Il presidio iniziato alle 8 ha visto una cinquantina di persone presenti: oltre alle lavoratrici (residenti anche a Ferrara, Argenta e Gambulaga), alcuni abitanti di Masi, il Sindaco Riccardo Bizzarri, la vicesindaco Serena Poltronieri e alcuni rappresentanti di altre categorie della CGIL. Poi, alle 11.30 le lavoratrici insieme a Marco Corazzari, sindacalista della Filctem CGIL, si sono recate all’Ispettorato del Lavoro. «Siamo qui – ha spiegato Corazzari – per dimostrare ancora la nostra disponibilità a riprendere l’occupazione, ma registriamo che l’azienda continua nella sua chiusura. In passato avevamo anche proposto una riconversione produttiva».

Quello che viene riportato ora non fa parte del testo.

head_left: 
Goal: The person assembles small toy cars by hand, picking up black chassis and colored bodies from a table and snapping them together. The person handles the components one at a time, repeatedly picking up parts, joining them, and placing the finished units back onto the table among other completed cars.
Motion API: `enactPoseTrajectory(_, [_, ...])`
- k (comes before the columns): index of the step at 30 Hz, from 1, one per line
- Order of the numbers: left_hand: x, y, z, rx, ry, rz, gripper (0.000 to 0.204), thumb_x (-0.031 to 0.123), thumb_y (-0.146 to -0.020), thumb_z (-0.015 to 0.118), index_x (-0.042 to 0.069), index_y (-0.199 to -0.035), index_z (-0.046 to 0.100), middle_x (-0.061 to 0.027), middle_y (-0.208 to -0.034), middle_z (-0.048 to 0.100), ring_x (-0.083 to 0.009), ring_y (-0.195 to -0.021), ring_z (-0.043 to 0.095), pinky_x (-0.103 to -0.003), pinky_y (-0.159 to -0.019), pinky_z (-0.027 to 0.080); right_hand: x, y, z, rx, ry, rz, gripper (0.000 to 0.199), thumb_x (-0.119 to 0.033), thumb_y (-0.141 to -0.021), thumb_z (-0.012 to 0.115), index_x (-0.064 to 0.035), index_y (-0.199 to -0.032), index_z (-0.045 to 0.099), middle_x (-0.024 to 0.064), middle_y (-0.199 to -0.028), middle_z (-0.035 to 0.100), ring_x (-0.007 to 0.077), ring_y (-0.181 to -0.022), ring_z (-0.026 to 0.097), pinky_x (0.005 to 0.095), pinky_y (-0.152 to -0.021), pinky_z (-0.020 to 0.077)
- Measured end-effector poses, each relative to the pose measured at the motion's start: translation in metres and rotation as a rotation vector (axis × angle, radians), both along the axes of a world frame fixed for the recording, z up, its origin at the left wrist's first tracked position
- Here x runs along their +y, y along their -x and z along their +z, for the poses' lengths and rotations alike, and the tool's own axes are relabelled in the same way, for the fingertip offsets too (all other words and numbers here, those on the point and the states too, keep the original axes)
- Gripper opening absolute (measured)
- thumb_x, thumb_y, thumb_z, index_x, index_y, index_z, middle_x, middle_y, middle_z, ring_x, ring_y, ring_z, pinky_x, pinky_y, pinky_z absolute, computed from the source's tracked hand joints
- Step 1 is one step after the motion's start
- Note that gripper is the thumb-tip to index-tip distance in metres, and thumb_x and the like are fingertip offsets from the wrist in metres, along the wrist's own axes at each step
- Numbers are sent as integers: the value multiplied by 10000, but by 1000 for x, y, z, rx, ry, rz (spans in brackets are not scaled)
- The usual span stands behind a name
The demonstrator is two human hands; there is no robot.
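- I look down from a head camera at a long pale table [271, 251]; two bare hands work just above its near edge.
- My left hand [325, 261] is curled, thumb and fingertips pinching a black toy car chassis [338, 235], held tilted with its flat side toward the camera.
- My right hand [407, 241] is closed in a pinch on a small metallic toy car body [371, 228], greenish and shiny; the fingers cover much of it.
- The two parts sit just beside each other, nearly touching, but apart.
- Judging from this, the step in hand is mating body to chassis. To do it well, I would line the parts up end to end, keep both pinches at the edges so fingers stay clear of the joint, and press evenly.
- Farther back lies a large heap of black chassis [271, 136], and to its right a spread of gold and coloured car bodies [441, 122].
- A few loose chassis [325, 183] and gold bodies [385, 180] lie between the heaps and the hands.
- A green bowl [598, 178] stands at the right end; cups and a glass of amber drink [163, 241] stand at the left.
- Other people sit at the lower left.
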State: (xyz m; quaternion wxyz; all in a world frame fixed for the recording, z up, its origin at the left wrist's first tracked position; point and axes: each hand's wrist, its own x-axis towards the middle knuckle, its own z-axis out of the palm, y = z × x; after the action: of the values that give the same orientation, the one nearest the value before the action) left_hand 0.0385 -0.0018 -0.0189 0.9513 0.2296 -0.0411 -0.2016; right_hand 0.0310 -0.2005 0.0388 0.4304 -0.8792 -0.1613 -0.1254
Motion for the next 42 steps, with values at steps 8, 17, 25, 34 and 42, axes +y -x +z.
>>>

«Vogliamo rispetto», è l’elementare richiesta di queste donne. «Oltre a non poter accedere agli ammortizzatori – ci spiegano – finché non ci licenziano non possiamo nemmeno cercare un altro lavoro, se non in nero». Alcune di loro hanno lavorato in Louise anche 15/20 anni. «Lo stipendio – ci raccontano – era poco più di 1.100 euro, poi si è ridotto, prima dell’80%, poi del 50%, pagandoci sempre in ritardo, fino a settembre 2014 quando hanno iniziato a non pagarci più».

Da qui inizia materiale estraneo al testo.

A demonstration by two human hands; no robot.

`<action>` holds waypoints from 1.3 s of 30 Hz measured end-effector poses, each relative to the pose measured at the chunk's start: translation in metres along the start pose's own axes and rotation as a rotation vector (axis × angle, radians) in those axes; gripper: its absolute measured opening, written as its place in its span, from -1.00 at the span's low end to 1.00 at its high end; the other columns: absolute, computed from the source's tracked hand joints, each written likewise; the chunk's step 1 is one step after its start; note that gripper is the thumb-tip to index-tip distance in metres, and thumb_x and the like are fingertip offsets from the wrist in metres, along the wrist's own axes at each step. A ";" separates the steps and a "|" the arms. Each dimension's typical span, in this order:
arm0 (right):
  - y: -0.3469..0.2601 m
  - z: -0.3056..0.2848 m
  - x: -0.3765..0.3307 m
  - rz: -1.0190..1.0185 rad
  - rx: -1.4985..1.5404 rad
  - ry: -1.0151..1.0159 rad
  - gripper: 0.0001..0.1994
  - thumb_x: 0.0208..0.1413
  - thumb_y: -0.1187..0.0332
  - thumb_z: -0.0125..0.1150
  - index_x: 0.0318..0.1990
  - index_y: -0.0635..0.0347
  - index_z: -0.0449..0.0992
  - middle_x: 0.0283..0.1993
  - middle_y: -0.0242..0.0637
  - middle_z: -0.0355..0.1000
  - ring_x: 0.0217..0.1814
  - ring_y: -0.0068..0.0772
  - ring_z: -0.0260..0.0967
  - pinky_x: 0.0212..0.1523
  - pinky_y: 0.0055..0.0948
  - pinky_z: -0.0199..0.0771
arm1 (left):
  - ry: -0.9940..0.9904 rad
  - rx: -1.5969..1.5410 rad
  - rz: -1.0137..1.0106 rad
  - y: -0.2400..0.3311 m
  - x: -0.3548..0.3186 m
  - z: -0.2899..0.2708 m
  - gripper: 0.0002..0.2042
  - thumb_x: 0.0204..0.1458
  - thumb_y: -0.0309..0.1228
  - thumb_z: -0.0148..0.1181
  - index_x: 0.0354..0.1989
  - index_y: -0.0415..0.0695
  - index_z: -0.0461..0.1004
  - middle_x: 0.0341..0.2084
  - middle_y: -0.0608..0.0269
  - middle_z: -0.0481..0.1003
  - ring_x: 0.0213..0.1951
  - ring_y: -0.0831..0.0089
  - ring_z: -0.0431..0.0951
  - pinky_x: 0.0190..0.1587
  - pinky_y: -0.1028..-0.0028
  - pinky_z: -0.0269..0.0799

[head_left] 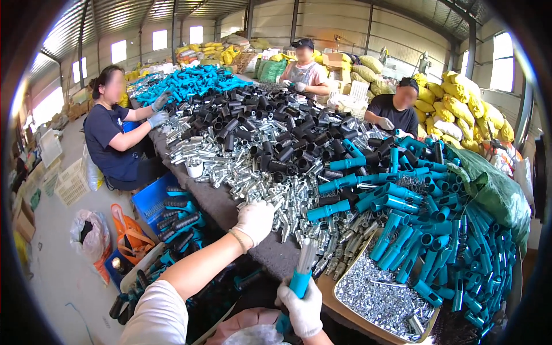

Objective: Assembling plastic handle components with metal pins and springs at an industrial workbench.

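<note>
In a white glove, my right hand (306, 310) is closed around a teal tube (299, 283) held upright near the table's front edge. A pale, shiny sleeve or rod (307, 256) sticks out of the tube's top. My left hand (256, 222), also gloved, is at the near edge of a pile of silver metal fittings (296, 210). Its fingers are curled and partly hidden behind the back of the hand, so whatever they grip does not show. Black sleeves (270, 144) lie heaped beyond the fittings. More teal tubes (397, 241) are piled to the right.
A tray (379, 293) of small metal pieces sits at the front right. Below the table's left edge, a blue crate (154, 198) stands by several black-and-teal parts (184, 215). Co-workers (123, 132) sit around the table. Yellow sacks (460, 103) are stacked behind.
</note>
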State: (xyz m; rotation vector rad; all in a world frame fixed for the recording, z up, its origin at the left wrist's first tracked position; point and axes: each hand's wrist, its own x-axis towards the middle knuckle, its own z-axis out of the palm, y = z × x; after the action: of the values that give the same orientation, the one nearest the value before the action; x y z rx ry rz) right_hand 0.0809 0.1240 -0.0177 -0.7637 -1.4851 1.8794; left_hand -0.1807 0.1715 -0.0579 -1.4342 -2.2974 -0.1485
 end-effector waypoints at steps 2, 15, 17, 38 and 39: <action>0.001 0.004 0.022 -0.056 0.063 0.001 -0.87 0.06 0.46 0.20 -0.26 0.27 0.40 -0.50 -0.29 0.44 -0.53 -0.52 0.38 -0.44 -0.53 0.39 | -0.071 0.042 -0.039 0.015 0.008 -0.011 -0.84 0.09 -0.38 0.04 -0.30 -0.08 0.57 -0.37 0.19 0.58 -0.33 0.30 0.66 -0.41 0.22 0.58; 0.035 0.007 0.079 -0.093 0.417 -0.216 -0.79 0.11 0.37 0.16 -0.21 0.28 0.33 -0.49 -0.18 0.40 -0.53 -0.35 0.36 -0.41 -0.39 0.45 | -0.060 0.021 -0.153 0.014 0.010 -0.020 -0.87 0.09 -0.34 0.13 -0.38 -0.02 0.60 -0.35 0.18 0.57 -0.30 0.27 0.64 -0.25 0.33 0.57; 0.038 0.005 0.079 -0.089 0.438 -0.220 -0.78 0.11 0.36 0.17 -0.20 0.28 0.33 -0.49 -0.18 0.40 -0.54 -0.34 0.36 -0.43 -0.38 0.45 | -0.036 -0.014 -0.187 0.015 0.014 -0.011 -0.86 0.10 -0.31 0.13 -0.34 -0.02 0.60 -0.32 0.15 0.58 -0.25 0.25 0.65 -0.22 0.30 0.56; 0.039 -0.003 0.080 -0.083 0.466 -0.301 -0.74 0.11 0.35 0.17 -0.12 0.29 0.34 -0.45 -0.18 0.40 -0.49 -0.33 0.38 -0.37 -0.38 0.45 | -0.311 -0.435 -0.330 0.012 0.034 -0.045 -0.61 -0.09 -0.16 0.32 -0.11 -0.09 0.54 -0.24 0.03 0.62 -0.14 0.09 0.63 -0.04 0.18 0.51; 0.037 -0.002 0.079 -0.086 0.469 -0.314 -0.74 0.11 0.35 0.17 -0.11 0.29 0.34 -0.44 -0.19 0.40 -0.48 -0.34 0.37 -0.35 -0.38 0.45 | -0.299 -0.422 -0.328 0.016 0.030 -0.048 -0.61 -0.05 -0.18 0.29 -0.08 -0.09 0.51 -0.23 0.03 0.62 -0.13 0.10 0.63 -0.04 0.17 0.51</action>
State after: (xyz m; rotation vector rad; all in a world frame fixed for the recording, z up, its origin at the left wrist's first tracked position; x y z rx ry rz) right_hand 0.0270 0.1788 -0.0598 -0.1910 -1.1502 2.2333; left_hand -0.1635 0.1893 -0.0041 -1.3204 -2.8682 -0.5827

«Da tempo – proseguono – la proprietaria ci diceva che erano in crisi, ma ci assicurava che tutto si sarebbe risolto. Col tempo però abbiamo capito che ci prendevano in giro. Fino a maggio scorso ci hanno fatto finire il lavoro, pulire e sgomberare tutto, senza pagarci. Ci hanno sfruttato fino all’ultimo».

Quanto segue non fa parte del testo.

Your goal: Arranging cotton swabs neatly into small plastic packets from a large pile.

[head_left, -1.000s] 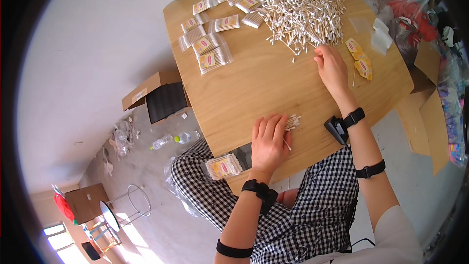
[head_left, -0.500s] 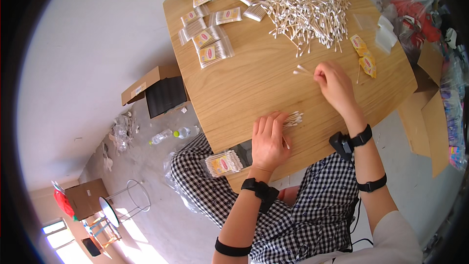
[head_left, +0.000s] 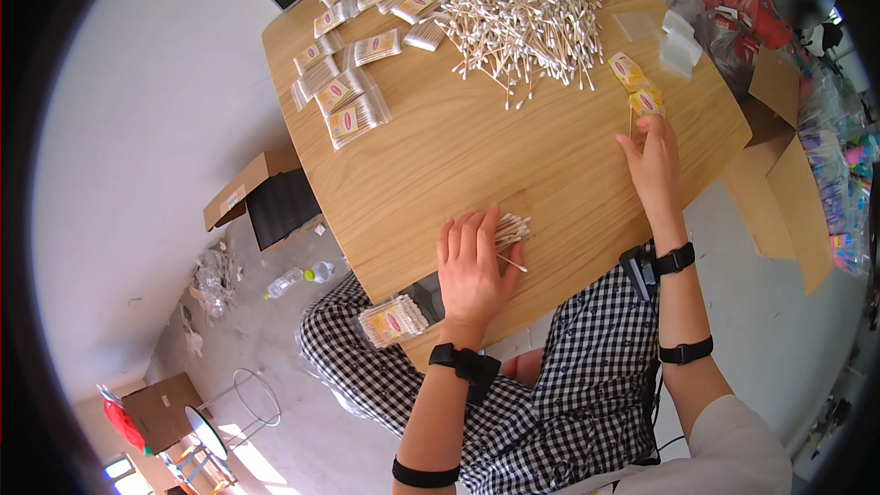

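Observation:
My left hand (head_left: 472, 266) rests near the front edge of the wooden table, its fingers curved over a small bundle of cotton swabs (head_left: 511, 231). White tips stick out on its right side, and one swab points away from the rest. My right hand (head_left: 655, 160) is at the right of the table, thumb and forefinger apart, beside a single swab (head_left: 631, 121) and touching or nearly touching the yellow printed cards (head_left: 645, 101). Its palm is hidden. A large heap of loose cotton swabs (head_left: 527, 18) lies at the far side.
Filled small bags of swabs (head_left: 353, 119) lie along the far left. A packed bag (head_left: 392, 321) sits at the front left edge. Clear empty bags (head_left: 678, 44) lie at the right. Open cardboard boxes (head_left: 779, 183) stand on the floor beside the table.
My right hand has moved right, to the yellow cards, and its fingers have opened; the swabs that stuck out of it no longer show. My left hand stays on its bundle. The view has shifted.

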The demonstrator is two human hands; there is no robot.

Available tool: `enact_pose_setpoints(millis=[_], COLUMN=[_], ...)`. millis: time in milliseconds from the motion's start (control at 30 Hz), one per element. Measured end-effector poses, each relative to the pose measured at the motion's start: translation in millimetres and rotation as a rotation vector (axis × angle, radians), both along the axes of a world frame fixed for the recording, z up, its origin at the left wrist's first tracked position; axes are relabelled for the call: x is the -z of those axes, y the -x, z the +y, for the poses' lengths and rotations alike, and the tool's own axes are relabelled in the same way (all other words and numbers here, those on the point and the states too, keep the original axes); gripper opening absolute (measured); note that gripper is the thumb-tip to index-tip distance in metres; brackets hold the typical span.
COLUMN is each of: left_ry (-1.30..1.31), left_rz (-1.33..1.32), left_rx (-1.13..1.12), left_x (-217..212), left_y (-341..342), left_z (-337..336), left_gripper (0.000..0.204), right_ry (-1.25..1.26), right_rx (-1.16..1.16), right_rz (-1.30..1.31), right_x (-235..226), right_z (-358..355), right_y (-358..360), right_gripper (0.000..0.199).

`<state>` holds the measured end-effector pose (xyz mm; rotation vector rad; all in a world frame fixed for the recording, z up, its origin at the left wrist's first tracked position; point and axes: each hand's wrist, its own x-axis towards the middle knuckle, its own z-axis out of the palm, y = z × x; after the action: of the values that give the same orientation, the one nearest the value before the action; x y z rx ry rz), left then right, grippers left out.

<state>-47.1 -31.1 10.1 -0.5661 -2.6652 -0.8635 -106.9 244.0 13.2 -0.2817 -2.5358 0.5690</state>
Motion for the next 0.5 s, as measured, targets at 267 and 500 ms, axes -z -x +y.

Il 19 aprile è prevista l’udienza fallimentare. Se, com’è inevitabile, verrà dichiarato il fallimento, le dipendenti – che aspettano dalle sei alle nove mensilità di arretrati – potranno recuperarne fino a tre grazie al Fondo di Garanzia dell’INPS. Arrabbiato e amareggiato è anche il Sindaco Bizzarri: «L’azienda è fuggita, pensando così di risolvere il problema, ma si sbaglia». Le ventidue donne si avvicinano al tavolino del presidio per sottoscrivere una lettera nella quale si intima l’azienda di permetter loro di svolgere il lavoro per il quale sono state assunte con contratto a tempo indeterminato. E ora chiedono ciò che gli spetta.